It is always gratifying to see proactive student research within Te Tumu papers, and Semester 1 2016 has been no exception.
MAOR202 students research on reducing alcohol harm
This is the second year that students in MAOR202 (Māori and Tikanga) conducted research with the objective of developing tikanga-informed solutions to reduce alcohol harm. The students acted as consultants to the New Zealand Police who came to them at the beginning of the semester and explained the complex problem of alcohol. The students then spent the semester learning about the useful nature of tikanga and the research process. This culminated in 8 groups projects which ranged from a mobile phone app that promoted connectedness and collective responsibility to reduce sexual assaults to a camp that fostered a sense of belonging and self for at risk foster youth. The projects all worked towards preventative, strengths-based, proactive solutions. They presented their projects to representatives of the New Zealand Police at a small symposium hosted at Te Tumu, and in more detail in their written research reports. Suzanne Duncan teaches MAOR202.
MAOR308 students research Ngāi Tahu history for kapa haka compositions.
Students: “As an interlude, we’re going to sing ‘Kohikohia ngā rīwai’ as a play on the song from Mount Zion. Everyone knows the tune. It’ll be cool.” (The tune of “Tutira mai ngā iwi.”)
Lecturer: “Yeah that would be great except rīwai were introduced after European arrival.”
Students: “Oh. Ok we’ll change it to ‘Kohikohia ngā kūmara’ then.”
Lecturer: “Again that would be great except kūmara didn’t grow down south because it was too cold.”
Students: “Oh. Ummmm so what can we change it to?”
Lecturer: “Think about the local food supplies down here.”
[Blank looks on their faces.]
Students: “We’ve got it – Kohikohia ngā tuaki? Kohikohia ngā tītī?”
The above conversation with one group highlighted for them early on in the semester how important research was in creating an historically accurate composition, particularly given the theme they had chosen for their performance – an insight into Ngāi Tahu/Ōtākou Māori history.
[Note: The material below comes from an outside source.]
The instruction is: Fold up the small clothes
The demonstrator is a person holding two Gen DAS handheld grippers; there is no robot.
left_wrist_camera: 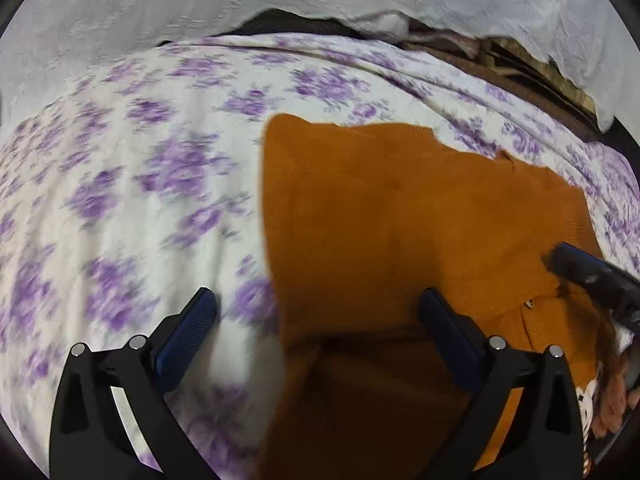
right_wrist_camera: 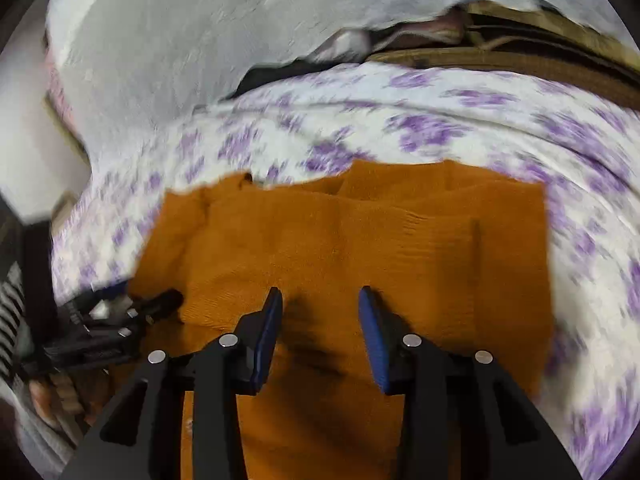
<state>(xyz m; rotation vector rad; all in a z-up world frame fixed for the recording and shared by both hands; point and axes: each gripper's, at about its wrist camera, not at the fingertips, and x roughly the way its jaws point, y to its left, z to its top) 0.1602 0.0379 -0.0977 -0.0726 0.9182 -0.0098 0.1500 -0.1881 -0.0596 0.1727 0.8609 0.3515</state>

MAOR 308 was offered for the first time this year. The aim of the paper was to give students the opportunity to work in groups to compose, choreograph and teach each other a haka, waiata or poi. Given the theme, and the fact that only two of the students whakapapa to Ngāi Tahu, the need for the students to research local histories was made clear very early on. Not only did the narrative of their compositions have to be correct but also the reo, the costumes and the choreography. I did not have much to teach them in terms of performance skills – they are all highly proficient performers – but what I could help develop was their research and language skills in this area.
Haka and waiata is how these students know how to best express themselves and because they were responsible for each item they were more invested in the performance than if they were simply performing something someone else had written for them. The results speak for themselves and the excitement they have created within the community of the potential of Māori performing arts to extend beyond the typical ‘bracket’ performance will have long-lasting effects. Dr Karyn Paringatai teaches MAOR308.
An account of the MAOR308 performance (and also that of MAOR108 students) can also be found at the Otago Connection.
MAOR427 students translate Māori letter from 1859.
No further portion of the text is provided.